В связи с этим образом «сеятеля очей», по которому тосковал Хлебников, и вспоминается Л.С. Выготский. Я, пожалуй, не знаю более плодотворного и практического подведения к искусству как человеческому феномену, чем труды Выготского. Несомненно, всякий традиционно предметный, филологический или искусствоведческий анализ подводит к нему, поскольку имеет дело с формой. Способность отвечать на смысл искусства, взыскуемые «глаза» для него самым тесным образом соотносятся со «схватыванием» формы. Но предметный анализ обычно кончается на описании формы как замкнутой системы связей, контрастов, повторов, пропорций и т. п. Если форма в нем размыкается, то обычно в сторону тех или иных свойств эпохи, биографии автора и т. п., то есть в сторону внешних по отношению к самому событию творчества, а главное, бывших вещей.
Роль предметного исследования в диалоге сочинения и читателя – роль скорее отрицательная: такой анализ предостерегает от слишком узкого и эгоистического приспособления искусства к себе или себя к искусству, от того рода чтения, каким читали роман о Ланцелоте дантовские Франческа и Паоло – или как читали «Вертера» его подражатели. Филолог учит читать иначе, читать «не от себя лично», не применяя прямо к собственным обстоятельствам, – и часто может перестараться в этом. Ведь стихия соучастия неотделима от искусства. Читатель, каким его имеет в виду произведение, – не эрудит, который со стоическим бесстрастием систематизирует свою коллекцию: «А, понятно, это типичный стереотип романтизма! А это, по Аарне – Томпсону, сюжет номер такой-то». Для такого читателя не стоило бы писать баллады и рассказывать сказки. Его приглашают в путешествие и ждут от него не отстраненности, а соучастия, только соучастия точного и гибкого. Соучастие в жизни формы, где она предстает как особый психический опыт, особая деятельность.
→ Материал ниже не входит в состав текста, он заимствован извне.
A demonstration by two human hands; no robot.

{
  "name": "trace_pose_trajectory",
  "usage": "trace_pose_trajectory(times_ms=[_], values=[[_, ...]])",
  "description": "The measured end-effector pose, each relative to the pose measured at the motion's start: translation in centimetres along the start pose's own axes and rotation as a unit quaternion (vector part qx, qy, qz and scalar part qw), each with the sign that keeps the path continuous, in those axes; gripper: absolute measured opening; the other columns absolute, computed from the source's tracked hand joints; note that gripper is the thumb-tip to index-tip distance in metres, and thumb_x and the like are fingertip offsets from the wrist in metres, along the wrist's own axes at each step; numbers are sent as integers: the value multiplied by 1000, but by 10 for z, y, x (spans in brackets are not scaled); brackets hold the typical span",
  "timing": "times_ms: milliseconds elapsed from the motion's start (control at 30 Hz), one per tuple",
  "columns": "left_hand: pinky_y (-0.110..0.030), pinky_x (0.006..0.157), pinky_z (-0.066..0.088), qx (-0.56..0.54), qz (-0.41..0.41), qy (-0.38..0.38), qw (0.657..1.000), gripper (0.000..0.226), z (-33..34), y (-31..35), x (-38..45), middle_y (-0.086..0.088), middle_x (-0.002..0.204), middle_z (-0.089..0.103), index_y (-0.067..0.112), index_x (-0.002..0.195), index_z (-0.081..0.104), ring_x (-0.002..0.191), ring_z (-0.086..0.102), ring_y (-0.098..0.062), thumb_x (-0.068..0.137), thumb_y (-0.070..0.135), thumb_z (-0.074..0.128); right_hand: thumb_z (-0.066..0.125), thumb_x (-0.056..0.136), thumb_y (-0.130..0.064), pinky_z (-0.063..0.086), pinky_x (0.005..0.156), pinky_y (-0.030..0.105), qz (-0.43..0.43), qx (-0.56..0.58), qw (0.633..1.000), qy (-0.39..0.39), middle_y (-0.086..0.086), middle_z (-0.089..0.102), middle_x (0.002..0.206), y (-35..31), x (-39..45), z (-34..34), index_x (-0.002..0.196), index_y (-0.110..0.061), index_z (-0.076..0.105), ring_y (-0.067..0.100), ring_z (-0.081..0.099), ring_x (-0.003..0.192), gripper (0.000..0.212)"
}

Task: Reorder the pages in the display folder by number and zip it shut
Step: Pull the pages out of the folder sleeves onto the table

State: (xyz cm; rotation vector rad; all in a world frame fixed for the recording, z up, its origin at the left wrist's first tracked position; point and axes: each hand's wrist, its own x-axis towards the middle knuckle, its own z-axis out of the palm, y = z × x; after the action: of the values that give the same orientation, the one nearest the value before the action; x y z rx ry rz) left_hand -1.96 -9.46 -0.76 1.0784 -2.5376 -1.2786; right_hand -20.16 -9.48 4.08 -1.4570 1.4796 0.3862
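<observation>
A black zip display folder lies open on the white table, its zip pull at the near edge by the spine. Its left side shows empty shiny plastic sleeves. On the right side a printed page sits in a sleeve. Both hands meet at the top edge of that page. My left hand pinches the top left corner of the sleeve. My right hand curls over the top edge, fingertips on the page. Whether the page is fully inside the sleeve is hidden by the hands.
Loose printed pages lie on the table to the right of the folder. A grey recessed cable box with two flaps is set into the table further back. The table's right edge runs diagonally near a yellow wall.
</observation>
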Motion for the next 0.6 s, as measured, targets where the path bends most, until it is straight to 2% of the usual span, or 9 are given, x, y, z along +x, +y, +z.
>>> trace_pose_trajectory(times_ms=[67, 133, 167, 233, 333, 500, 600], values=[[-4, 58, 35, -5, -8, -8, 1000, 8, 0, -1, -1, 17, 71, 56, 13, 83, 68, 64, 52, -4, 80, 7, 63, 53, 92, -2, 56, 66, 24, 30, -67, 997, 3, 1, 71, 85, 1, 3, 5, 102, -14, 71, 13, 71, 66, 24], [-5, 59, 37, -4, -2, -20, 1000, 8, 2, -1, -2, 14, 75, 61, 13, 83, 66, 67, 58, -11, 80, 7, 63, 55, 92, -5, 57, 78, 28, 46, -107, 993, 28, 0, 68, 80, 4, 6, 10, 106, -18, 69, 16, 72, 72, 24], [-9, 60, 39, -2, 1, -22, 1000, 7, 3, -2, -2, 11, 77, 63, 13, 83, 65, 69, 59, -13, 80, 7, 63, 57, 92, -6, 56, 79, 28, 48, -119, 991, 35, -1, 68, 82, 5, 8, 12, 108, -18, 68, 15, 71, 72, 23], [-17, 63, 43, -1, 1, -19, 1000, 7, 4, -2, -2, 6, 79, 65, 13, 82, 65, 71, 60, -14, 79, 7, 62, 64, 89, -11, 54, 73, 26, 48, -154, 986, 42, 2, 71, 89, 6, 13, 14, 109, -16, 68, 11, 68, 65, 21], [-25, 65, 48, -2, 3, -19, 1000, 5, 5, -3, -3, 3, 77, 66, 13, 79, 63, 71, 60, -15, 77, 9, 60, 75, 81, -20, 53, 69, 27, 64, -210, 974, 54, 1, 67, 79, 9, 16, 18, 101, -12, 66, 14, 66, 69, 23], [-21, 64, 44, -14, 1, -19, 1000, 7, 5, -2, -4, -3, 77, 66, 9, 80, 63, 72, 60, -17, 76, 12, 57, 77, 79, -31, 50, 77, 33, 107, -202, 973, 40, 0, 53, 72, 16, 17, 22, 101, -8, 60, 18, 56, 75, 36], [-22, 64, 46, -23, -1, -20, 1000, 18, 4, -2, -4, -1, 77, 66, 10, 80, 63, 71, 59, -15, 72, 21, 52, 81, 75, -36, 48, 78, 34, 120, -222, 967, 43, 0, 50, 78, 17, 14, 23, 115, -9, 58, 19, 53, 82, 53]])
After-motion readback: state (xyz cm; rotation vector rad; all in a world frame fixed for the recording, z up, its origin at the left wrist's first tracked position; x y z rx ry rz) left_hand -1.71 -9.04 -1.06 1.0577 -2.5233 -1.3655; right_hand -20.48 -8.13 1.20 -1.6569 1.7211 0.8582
Выготский предлагает идею открытой формы, forma formans, разомкнутой внутрь и в будущее, создающей в человеке того нового по отношению к его данности человека, который и воспримет, примет ее смысл. Идея возможного, будущего или вечно рождающегося человека как субъекта творчества и его адресата – главная тема анализов Выготского. В сущности, он предлагает нам оправдание творчества как основной деятельности человеческой психики. В художественном творчестве, в работе со свободной жизнью формы, по Выготскому, психика не борется с собственным прошлым (травматическим прошлым, как у Фрейда, сублимируя или маскируя его) – она строит свое будущее, свое постоянное рождение. «Каждая вещь искусства, о чем бы она ни говорила, повествует о своем рождении», – заметил Пастернак. Выготский по-своему дополняет эти слова. Автор вещи искусства приводит нас в место своего внутреннего рождения, рождения нового человека, которого в нем не было до этого опыта, человека, создающего эту вещь – или создаваемого ею. Зритель, если соучастие его адекватно, переживает в нем собственное рождение, рождение других возможностей, других «глаз».
Первый известный опыт анализа искусства, который, как это обычно бывает с людьми большой мысли, уже заключал в себе, в сущности, все то, что впоследствии развивалось, аргументировалось, переводилось на другой выразительный язык, Л.С. Выготский предпринял очень рано: это было его гимназическое сочинение о Гамлете, о его знаменитой «бесхарактерности», о «нереалистичности» его характера. Предмет и вызвал, вероятно, эту общую догадку Выготского, переворачивающую евклидову психологию (вообще-то говоря, антропологию). Гамлет – «вещий герой» старой саги – сохранил свои «другие» свойства и в драме Шекспира. У Гамлета нет характера, потому что он поговорил с Призраком. Призрак Отца открыл ему не только прошлое, но нечто посерьезнее. Узнав реальность невидимого и призрачность видимого, Гамлет вышел за границы опыта, который можно разделить с другими. С тем, что получилось у него на месте характера после такого свидания, делать в обыденном мире, в мире характеров уже нечего. Вот, собственно, и все. Можно сказать, что Шекспир (а в его лице искусство) и стал автором психологической теории, антропологии Выготского.